The Virginia father who was arrested at a school board meeting when he spoke out about his teen daughter being sexually assaulted by a transgender student slammed the Department of Justice on Monday as being “politicized and weaponized to the hill” for its handling of his case.
Scott Smith, who was recently pardoned by Republican Gov. Glenn Youngkin, said in a new interview that he did not believe his case was treated fairly by federal prosecutors.
“I really wanted to win this straight up in court on my own merit, but unfortunately, you know as things have played out – our justice system across this land is unfortunately politicized and weaponized to the hill, and that should scare every American,” Smith told FOX News Monday night.
Smith also addressed a recent Wall Street Journal editorial that claimed the press used his altercation as proof of some type of greater right-wing campaign, or “an attempt to fit Mr. Smith into the Democratic Party’s portrayal of conservative critics of government as motivated by hatred.”
“It’s all true,” Smith said when presented with the article. “It’s what they did.
“They used me to silence moms and dads and grandmothers and grandpas and everybody else that we’re starting this movement to protect our children to stand up for our rights, to protect our children and say what we think is right for them.
“And there’s clear evidence that it somewhat worked,” he said, calling the Justice Department memo to school boards “bone chilling.”
Smith was arrested at a Loudoun County School Board meeting on June 22, 2021, when he spoke out about his teenage daughter being sexually assaulted in a school bathroom by a transgender student. He reportedly unleashed a storm of profanities, and was convicted of disorderly conduct.
But he told “America Reports” he was not actually verbally sparring with the unsupportive school board members, as was originally believed, but rather a “radical parent” who called him a liar and threatened to “ruin” him on social media.
“I never spoke to the school board. That whole story is really kind of askew,” Smith said.
“I was sitting in my little area, and a radical protester came and I heard this shouting behind me, and I turned around, and it was my wife and her – I didn’t even know my wife was there. She came in behind me,” he recounted.
“So I stepped in, tried to explain to this lady what was going on,” he said, explaining he told the woman about his daughter’s assault by a transgender student.
“She looked at me dead in the face and said, ‘That’s not true, that’s not what happened. You are lying.’”

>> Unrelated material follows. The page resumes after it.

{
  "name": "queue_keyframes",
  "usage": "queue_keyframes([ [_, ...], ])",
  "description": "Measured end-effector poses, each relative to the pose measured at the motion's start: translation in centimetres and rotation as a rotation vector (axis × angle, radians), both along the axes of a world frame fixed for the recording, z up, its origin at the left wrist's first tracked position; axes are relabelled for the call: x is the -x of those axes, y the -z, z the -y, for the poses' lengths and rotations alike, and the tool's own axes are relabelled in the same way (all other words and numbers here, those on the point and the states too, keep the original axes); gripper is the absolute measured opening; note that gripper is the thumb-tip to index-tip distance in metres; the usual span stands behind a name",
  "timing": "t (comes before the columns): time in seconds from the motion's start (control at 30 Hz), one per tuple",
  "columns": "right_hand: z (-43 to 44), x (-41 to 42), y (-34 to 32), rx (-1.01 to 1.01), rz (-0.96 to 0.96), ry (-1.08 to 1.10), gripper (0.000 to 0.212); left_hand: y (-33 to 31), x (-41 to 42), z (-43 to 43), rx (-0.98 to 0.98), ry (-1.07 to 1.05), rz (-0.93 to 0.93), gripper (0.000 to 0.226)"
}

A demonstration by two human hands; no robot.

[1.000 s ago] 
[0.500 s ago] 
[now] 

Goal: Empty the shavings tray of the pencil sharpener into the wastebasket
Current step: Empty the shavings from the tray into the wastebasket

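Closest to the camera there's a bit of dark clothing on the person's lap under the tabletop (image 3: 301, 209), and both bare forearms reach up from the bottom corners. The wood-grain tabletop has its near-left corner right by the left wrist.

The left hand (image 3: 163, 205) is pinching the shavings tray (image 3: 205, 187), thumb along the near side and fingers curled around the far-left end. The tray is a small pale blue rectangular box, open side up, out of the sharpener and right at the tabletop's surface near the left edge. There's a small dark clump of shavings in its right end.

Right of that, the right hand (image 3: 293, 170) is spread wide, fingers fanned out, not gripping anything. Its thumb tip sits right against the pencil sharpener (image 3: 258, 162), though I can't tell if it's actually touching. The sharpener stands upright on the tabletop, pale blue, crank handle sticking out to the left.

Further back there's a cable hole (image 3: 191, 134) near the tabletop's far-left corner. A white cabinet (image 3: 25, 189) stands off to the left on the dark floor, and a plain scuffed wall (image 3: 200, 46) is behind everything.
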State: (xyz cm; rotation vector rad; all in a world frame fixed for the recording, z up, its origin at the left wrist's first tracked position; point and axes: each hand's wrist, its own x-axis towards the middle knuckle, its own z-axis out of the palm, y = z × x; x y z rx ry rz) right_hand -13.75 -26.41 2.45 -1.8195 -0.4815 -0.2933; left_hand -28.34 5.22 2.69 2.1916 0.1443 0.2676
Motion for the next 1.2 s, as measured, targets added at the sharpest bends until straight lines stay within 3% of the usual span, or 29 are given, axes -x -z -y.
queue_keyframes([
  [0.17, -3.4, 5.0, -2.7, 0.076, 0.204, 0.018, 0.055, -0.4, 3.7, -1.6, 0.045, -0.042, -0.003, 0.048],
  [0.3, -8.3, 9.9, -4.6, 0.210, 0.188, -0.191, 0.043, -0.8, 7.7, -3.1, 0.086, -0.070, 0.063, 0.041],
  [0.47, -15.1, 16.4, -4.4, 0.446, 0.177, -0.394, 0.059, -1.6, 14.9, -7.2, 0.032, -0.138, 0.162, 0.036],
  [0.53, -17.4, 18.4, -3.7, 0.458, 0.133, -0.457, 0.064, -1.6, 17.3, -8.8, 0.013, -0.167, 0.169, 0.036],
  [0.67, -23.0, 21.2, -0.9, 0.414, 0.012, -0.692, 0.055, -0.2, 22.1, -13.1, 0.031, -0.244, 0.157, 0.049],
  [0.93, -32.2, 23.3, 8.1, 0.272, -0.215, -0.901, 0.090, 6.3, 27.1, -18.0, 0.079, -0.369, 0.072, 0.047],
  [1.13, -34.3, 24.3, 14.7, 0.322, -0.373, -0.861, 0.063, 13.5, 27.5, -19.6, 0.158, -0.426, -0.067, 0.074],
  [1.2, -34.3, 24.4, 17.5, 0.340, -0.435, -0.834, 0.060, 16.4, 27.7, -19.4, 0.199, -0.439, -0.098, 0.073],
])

The police tried to de-escalate the situation, Smith said, but when they walked away he again turned to engage the woman verbally.
That was when, he said, she threatened to “ruin” him on social media.
“I called her an expletive – the next thing I know, there are hands all over me, grabbing me from behind,” Smith recounted.
He said he was never “really fighting to clear my name from a disorderly conduct charge, I mean, I’m a country boy, I’m just disorderly sometimes.
“You know, what this was all about was my free speech, you know, that should not have happened that day,” he told anchor John Roberts.
Smith was pardoned by Gov. Youngkin on Sunday, when the Republican governor told “FOX News Sunday”: “I spoke with Mr. Smith on Friday, and I had the privilege of telling Mr. Smith that I will pardon him, and we did that on Friday.
“We righted a wrong. He should’ve never been prosecuted here. This was a dad standing up for his daughter.”
But Loudon County Democratic Commonwealth’s Attorney Buta Biberaj, who was ultimately removed from the case, slammed the pardon as a “political stunt” and an “unprecedented, inappropriate intervention into an active legal case.”
She accused Youngkin of making himself “judge and jury” over herself and politically-opposite county officials who were involved in the case.
When asked about those comments on Monday, Smith said Biberaj is “one of the most evil people I’ve ever met.”
“Unfortunately, I had to deal with her face-to-face with the prosecution of the sexual predator of my daughter,” he said. “We need to vote her out.”
The teenage suspect, who sexually assaulted Smith’s daughter, was found guilty of two counts of forcible sodomy.
The suspect was sentenced to a residential treatment facility and placed on the sex offender registry.